Of course if you only have one ContextMenuStrip on the form, you can just reference it directly

var control = myContextMenuStrip.SourceControl;
Igby Largeman
  • 16,495
  • 3
  • 60
  • 86
  • I used MenuItem and a ContextMenu class. is there a difference between using a ContextMenuStrips and just a ContextMenu and MenuItems (the context menu is generated dynamically) besides the SourceControl property? – Bg1987 Jul 16 '11 at 22:02
1

Slight tweak to HB's answer.
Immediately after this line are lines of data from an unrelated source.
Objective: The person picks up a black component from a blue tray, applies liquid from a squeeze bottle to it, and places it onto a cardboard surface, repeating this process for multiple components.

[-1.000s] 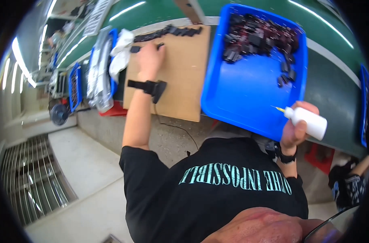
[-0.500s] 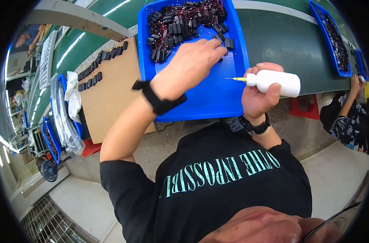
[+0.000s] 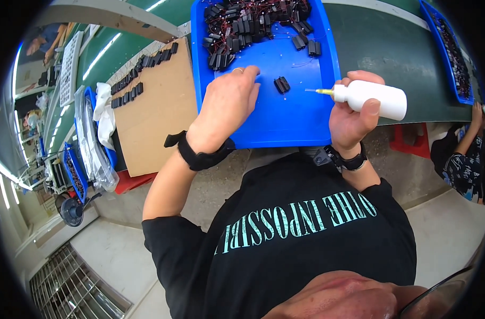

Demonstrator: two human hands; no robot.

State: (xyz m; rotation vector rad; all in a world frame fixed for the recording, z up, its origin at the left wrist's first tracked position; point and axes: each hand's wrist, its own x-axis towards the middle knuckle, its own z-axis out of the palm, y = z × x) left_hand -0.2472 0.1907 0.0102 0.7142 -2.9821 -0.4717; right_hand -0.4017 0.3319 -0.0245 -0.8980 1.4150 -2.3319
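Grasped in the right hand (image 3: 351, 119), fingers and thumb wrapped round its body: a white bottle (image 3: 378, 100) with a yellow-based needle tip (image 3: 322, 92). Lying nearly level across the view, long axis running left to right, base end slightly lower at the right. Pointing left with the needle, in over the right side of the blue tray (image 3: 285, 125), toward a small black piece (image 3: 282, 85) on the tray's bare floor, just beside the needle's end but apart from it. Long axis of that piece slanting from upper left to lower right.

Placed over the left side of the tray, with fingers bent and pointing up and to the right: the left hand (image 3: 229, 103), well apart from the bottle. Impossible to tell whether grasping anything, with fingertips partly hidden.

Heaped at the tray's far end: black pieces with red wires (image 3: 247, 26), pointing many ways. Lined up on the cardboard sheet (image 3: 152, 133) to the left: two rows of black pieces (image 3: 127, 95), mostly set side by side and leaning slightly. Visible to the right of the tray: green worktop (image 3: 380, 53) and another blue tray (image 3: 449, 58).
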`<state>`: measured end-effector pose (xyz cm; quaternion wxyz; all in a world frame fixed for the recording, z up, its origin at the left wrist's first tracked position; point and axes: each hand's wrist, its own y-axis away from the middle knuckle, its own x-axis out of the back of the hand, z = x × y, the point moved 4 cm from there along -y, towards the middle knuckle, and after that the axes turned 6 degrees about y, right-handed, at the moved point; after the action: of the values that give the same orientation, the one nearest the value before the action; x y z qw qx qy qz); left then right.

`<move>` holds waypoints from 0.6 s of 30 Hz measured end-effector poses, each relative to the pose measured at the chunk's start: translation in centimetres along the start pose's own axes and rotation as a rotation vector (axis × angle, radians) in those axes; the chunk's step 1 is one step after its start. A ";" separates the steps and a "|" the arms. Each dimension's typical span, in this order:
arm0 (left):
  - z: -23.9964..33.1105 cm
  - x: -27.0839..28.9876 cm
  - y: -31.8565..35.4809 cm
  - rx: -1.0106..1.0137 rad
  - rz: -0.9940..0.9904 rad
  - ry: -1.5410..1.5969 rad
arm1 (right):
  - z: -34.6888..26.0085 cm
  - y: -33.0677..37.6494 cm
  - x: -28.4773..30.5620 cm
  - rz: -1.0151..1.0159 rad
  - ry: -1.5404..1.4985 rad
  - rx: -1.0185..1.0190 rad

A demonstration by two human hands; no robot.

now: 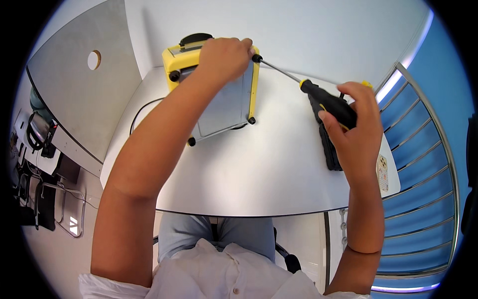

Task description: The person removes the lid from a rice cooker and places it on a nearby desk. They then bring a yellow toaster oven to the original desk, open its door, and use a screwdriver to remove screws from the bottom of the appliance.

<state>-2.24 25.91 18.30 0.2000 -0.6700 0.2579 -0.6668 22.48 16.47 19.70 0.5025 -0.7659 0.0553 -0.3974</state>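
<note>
As seen overturned, yellow-framed toaster, black-footed

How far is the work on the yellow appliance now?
Done: the yellow, grey-panelled appliance lies with black feet showing. In hand: left hand steadies it; right hand holds the black-and-yellow screwdriver, tip at its upper right corner. Left: the panel remains attached; other screws are too small to judge.

The person wears a white buttoned shirt with sleeves rolled up above the elbows; a small pale button sits on its front; light blue-grey trousers cover the thighs; both forearms are bare, no watch or rings showing.
</note>
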 end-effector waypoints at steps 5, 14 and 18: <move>0.1 0.3 0.4 0.003 -0.005 0.022 | -0.4 2.2 -1.4 0.381 -0.234 0.257; 0.7 0.8 1.1 -0.040 0.028 0.009 | -3.1 3.6 0.0 0.010 -0.051 -0.020; 0.6 0.6 1.1 -0.063 0.051 -0.016 | -3.7 2.6 0.4 -0.015 0.085 0.102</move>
<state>-1.70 24.64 18.07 0.1976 -0.6745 0.2942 -0.6477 21.11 12.32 18.47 0.5352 -0.7220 0.0505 -0.4356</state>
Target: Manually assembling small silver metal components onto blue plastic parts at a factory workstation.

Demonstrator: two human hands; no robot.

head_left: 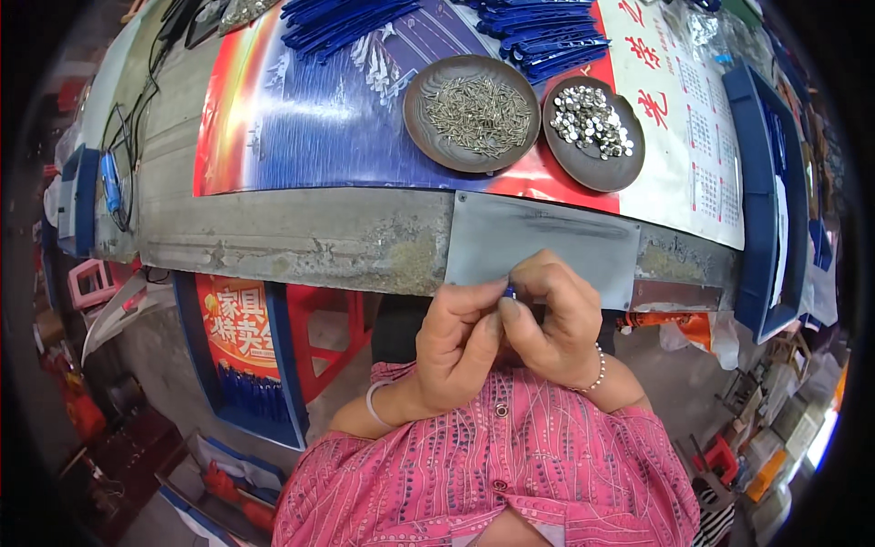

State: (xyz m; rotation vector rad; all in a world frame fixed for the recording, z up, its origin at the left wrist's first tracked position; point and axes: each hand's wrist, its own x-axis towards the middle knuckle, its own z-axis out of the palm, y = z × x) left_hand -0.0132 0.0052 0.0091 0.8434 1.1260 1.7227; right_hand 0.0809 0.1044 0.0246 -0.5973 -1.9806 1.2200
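Observation:
My left hand point(458, 339) and my right hand point(558, 319) meet in front of my chest, near the table's front edge. Both are closed, thumbs and fingertips pinched around a slim blue piece point(509, 293). Only a small end of it shows; my fingers hide the rest. Just beyond them lies a grey metal sheet point(538, 239) at the table edge. Farther back, a brown round plate point(421, 137) holds many thin metal pins point(478, 114). Beside it, a smaller brown plate point(592, 173) carries small shiny round metal pieces point(591, 118).
Stacks of long blue pieces point(342, 20) and more blue pieces point(547, 41) lie at the back on a printed poster point(310, 137). A blue tray point(761, 273) stands at the right. Below the table at left are another blue tray point(202, 365) and a red stool point(333, 365).

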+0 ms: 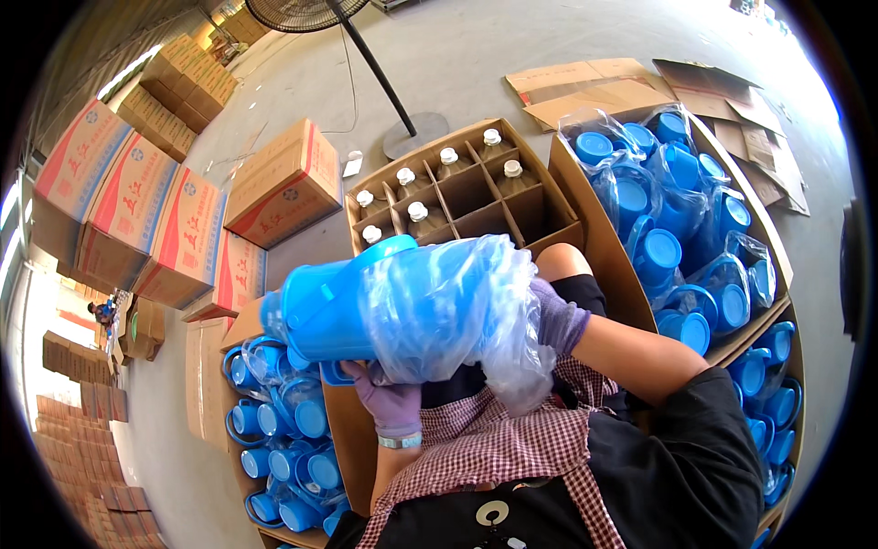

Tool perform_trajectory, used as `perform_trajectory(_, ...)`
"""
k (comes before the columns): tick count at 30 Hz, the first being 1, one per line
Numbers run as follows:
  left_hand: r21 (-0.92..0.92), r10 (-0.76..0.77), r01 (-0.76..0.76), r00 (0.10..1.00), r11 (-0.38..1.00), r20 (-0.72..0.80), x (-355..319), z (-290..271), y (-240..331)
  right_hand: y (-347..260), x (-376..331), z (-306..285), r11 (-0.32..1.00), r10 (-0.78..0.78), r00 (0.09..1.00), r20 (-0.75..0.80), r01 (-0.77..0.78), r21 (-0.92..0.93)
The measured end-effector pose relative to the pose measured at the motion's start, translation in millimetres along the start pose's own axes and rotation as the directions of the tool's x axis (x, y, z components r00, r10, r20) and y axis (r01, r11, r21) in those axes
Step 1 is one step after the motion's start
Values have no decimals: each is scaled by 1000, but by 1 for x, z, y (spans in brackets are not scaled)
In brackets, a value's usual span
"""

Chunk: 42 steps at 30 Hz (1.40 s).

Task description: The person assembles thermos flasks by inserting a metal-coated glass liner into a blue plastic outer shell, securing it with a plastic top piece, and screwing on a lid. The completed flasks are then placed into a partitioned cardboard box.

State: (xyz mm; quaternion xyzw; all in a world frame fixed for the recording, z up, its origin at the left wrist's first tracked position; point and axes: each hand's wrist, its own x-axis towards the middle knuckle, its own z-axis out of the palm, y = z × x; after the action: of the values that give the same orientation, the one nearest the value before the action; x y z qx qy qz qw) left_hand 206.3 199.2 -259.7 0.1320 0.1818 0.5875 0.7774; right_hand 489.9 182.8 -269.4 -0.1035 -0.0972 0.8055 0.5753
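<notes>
I can't see most of my right hand (pixel 556 320): the clear bag (pixel 476 302) around the blue jug (pixel 347 306) covers its fingers, and only the gloved back shows. My left hand (pixel 391 398) is under the jug, fingertips lost behind its base. The jug's rear half is only a blur through the wrinkled plastic. In the divided box (pixel 549 215), the bag and jug block the near cells. The fan (pixel 302 11) is cut off by the top edge. A person (pixel 101 313) far left is too small to make out. The lower boxes of jugs (pixel 777 403) run past the rim.
</notes>
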Motion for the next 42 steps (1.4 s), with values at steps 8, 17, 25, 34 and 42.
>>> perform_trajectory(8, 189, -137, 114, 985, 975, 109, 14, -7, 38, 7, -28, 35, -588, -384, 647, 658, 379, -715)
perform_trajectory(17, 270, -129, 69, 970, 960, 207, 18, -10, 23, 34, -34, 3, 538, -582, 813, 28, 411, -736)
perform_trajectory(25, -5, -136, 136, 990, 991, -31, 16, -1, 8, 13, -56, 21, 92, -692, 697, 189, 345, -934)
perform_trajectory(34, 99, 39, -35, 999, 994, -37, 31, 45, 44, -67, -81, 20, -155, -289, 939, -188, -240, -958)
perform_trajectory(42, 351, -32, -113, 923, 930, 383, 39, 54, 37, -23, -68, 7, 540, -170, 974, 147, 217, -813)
HB deserves the credit. Helped me find a DataGrid.

private void MenuItem_Click(object sender, RoutedEventArgs e)
{
    MenuItem item = sender as MenuItem;
    ContextMenu cm = (ContextMenu)item.Parent; 
    Popup popup = (Popup)cm.Parent; 

    var finalGoal = popup.PlacementTarget as DataGrid; 
}
rr789
  • 619
  • 2
  • 8
  • 10
0

Ugly Solution

I am searching for a better way to do the same thing. For now, the code below works:

TextBlock tb = ((sender as MenuItem).Parent as ContextMenu).PlacementTarget as TextBlock;

Replace TextBlock with your control's type.

Tyler Pantuso
  • 835
  • 8
  • 16
0

use the

ContextMenu.SourceControl

that's the variable that calls the context menu. all you need to do is cast the control

user744918
  • 13
  • 3
0

found the answer from a similar question

Get owner of context menu in code viky's code works, but I had to cast it twice.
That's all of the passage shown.